Dataset excerpts Block Start
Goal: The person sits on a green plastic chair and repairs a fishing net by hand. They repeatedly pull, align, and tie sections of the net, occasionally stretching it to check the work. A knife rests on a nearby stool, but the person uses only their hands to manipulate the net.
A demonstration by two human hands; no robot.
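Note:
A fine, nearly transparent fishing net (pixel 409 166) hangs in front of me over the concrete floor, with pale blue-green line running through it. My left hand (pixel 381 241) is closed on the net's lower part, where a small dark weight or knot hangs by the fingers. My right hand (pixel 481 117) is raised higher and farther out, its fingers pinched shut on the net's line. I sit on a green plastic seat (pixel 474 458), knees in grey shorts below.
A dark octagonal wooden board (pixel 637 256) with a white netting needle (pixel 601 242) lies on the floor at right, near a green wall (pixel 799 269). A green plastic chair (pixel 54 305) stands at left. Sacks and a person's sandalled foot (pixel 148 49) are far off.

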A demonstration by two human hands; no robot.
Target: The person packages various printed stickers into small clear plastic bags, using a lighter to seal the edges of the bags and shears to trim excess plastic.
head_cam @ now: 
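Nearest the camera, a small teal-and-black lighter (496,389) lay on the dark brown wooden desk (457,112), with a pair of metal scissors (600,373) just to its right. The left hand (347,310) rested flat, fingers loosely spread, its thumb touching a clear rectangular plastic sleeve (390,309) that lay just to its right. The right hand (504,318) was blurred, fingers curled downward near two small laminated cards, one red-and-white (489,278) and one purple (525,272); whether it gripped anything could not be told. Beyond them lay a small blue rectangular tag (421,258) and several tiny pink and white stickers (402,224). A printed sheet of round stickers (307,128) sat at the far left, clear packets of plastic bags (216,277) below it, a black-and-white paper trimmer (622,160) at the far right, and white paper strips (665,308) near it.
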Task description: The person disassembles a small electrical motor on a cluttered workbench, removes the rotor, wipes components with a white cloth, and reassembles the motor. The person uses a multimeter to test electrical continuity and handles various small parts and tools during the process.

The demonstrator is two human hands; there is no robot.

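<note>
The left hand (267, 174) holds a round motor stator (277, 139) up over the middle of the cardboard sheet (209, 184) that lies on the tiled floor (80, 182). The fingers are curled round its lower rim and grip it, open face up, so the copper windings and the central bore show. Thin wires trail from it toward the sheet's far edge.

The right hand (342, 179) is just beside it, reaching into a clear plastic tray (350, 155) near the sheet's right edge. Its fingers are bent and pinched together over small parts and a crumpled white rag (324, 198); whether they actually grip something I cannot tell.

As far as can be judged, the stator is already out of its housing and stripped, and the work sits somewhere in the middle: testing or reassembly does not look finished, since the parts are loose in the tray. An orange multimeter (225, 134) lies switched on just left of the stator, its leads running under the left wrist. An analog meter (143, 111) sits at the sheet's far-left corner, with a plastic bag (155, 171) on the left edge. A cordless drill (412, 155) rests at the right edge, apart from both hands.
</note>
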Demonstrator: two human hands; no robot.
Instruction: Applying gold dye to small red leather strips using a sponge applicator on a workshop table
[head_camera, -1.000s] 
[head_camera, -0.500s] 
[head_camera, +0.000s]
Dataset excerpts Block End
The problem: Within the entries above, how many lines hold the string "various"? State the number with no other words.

Written reply: 2